- WHAT TO PRODUCE
In the entries below, find the line with "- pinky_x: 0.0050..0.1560" and print exactly every line from there up to and including the line with "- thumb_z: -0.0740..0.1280", with no other lines.
**** RECORDS TO PROCESS ****
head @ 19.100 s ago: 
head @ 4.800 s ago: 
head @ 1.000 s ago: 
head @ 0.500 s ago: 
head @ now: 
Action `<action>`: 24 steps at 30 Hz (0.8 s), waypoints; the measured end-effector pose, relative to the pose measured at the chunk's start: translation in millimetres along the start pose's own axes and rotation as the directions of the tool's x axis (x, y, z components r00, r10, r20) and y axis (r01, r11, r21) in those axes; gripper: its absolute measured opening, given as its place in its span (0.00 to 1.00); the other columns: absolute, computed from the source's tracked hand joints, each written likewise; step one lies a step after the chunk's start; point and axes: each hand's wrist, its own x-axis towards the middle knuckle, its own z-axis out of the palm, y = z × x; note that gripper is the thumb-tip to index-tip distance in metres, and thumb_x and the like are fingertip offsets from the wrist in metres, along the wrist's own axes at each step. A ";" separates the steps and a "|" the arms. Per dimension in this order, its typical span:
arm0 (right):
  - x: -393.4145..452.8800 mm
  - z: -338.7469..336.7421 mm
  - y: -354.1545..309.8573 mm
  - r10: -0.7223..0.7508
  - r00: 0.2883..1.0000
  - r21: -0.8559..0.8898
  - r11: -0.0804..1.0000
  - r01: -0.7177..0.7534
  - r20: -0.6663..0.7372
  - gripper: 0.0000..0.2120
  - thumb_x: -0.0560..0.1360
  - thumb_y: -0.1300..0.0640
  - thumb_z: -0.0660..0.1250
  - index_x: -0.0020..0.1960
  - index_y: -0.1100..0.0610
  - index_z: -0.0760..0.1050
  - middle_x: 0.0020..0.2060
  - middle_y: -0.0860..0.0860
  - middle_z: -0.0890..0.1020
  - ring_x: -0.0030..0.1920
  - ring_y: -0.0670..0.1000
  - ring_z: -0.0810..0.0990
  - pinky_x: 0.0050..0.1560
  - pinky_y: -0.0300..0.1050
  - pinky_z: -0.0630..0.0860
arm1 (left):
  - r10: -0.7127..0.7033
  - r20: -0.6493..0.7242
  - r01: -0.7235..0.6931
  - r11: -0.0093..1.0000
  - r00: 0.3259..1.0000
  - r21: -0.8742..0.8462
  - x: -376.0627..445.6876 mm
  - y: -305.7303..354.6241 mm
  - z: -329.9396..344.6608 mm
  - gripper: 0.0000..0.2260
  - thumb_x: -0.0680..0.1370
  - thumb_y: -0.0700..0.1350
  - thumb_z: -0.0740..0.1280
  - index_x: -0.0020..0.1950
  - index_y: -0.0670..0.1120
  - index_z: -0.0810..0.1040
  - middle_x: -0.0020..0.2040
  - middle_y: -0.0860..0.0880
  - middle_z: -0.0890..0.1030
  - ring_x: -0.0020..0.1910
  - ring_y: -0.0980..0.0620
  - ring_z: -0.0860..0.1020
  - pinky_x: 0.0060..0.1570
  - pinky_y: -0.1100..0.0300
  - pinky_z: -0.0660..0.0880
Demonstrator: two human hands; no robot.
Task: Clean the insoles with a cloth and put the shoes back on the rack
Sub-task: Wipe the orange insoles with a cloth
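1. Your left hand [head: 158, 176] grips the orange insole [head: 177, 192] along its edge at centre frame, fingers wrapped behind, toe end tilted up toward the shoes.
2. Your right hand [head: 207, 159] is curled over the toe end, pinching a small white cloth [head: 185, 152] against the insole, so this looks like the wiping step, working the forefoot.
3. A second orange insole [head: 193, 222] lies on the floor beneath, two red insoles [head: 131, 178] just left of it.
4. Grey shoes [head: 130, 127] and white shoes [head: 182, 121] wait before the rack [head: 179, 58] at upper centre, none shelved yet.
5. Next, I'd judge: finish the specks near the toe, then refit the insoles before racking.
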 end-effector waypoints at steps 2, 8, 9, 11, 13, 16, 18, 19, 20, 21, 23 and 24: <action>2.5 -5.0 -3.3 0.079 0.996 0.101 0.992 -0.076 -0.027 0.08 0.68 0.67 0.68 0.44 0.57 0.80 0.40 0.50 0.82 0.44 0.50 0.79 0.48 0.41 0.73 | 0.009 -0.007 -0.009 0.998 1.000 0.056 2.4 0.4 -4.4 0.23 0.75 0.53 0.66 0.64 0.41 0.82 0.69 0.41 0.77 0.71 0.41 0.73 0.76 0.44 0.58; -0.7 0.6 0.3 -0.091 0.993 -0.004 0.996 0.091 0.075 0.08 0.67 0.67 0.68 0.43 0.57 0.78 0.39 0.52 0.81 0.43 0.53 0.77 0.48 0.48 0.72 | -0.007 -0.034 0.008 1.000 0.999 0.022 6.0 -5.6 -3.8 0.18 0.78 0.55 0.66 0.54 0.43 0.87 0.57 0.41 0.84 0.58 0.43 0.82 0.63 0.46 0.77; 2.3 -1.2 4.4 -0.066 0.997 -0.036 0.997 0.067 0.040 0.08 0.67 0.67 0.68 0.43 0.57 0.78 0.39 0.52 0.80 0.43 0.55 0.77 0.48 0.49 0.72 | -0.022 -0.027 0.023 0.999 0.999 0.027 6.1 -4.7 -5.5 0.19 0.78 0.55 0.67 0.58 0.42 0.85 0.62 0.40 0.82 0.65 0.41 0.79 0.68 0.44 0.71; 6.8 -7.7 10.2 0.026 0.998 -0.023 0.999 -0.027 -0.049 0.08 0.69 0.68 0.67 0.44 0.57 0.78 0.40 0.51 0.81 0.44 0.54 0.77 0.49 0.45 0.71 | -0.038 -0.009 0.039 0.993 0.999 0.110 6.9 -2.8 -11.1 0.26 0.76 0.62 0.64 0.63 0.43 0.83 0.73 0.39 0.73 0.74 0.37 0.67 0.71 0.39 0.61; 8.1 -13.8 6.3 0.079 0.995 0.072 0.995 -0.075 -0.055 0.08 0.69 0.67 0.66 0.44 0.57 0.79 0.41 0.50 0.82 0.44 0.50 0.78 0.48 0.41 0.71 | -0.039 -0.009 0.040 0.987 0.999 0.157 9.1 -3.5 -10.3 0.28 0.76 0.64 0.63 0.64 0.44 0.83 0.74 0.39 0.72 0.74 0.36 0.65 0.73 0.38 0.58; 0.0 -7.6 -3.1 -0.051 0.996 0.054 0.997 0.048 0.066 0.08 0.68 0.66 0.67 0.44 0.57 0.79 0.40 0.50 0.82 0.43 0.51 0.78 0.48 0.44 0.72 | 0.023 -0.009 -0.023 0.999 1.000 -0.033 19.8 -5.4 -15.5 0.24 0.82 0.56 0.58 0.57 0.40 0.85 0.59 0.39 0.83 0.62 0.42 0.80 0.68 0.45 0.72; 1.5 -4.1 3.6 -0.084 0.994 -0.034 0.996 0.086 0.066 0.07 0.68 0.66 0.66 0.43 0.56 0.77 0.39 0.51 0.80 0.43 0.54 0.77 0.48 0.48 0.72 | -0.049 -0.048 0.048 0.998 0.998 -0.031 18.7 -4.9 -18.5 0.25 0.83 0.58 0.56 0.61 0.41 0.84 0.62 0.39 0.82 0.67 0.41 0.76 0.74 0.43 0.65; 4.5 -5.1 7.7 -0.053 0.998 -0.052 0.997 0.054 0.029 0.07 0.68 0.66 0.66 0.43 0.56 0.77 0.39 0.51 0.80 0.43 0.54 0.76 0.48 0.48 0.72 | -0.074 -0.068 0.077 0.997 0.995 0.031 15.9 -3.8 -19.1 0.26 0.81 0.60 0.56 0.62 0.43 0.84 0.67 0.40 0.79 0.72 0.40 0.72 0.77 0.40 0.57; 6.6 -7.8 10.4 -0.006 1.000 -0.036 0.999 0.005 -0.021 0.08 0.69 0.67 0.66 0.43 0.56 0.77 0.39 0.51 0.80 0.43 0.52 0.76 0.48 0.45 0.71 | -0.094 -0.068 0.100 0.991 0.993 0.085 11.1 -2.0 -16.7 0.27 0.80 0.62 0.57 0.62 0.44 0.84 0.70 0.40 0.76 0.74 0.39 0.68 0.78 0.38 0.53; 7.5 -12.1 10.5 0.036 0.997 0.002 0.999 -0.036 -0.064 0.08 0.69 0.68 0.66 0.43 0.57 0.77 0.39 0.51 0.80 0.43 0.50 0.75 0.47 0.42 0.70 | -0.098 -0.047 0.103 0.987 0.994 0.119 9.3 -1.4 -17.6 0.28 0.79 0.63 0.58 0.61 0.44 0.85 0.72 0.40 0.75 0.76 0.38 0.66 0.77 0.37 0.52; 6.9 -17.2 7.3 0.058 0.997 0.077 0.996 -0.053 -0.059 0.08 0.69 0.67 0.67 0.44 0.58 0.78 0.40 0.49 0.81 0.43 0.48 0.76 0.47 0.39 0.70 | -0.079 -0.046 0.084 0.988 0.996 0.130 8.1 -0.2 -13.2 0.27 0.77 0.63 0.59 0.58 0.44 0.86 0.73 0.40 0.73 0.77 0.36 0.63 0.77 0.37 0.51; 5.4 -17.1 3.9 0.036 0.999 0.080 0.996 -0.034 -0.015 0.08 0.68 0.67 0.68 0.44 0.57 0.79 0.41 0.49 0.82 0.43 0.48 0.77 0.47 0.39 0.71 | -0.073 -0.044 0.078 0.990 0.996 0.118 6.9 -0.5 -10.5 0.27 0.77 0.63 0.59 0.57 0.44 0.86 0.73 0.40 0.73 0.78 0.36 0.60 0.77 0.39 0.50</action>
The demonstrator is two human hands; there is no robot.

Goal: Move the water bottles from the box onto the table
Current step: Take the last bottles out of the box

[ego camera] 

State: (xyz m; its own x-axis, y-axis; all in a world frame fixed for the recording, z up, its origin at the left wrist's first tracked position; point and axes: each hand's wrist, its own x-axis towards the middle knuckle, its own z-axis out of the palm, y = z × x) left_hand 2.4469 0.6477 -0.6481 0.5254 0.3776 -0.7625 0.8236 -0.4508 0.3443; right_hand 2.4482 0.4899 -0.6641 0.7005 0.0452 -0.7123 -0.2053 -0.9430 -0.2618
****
- FINISHED TASK
  - pinky_x: 0.0050..0.1560
  - pinky_y: -0.0300..0.1050
  - pinky_z: -0.0630..0.0860
arm1 (left):
  - r10: -0.7127..0.7033
  - r20: -0.6493..0.7242
  - r01: -0.7235..0.6931
  - r11: -0.0093..1.0000
  - r00: 0.3259..1.0000
  - r21: -0.8742..0.8462
  - x: -376.0627..445.6876 mm
  - y: -305.7303..354.6241 mm
  - z: -329.9396..344.6608 mm
  - gripper: 0.0000..0.2260
  - thumb_x: -0.0680..0.1370
  - thumb_y: -0.0700..0.1350
  - thumb_z: -0.0740..0.1280

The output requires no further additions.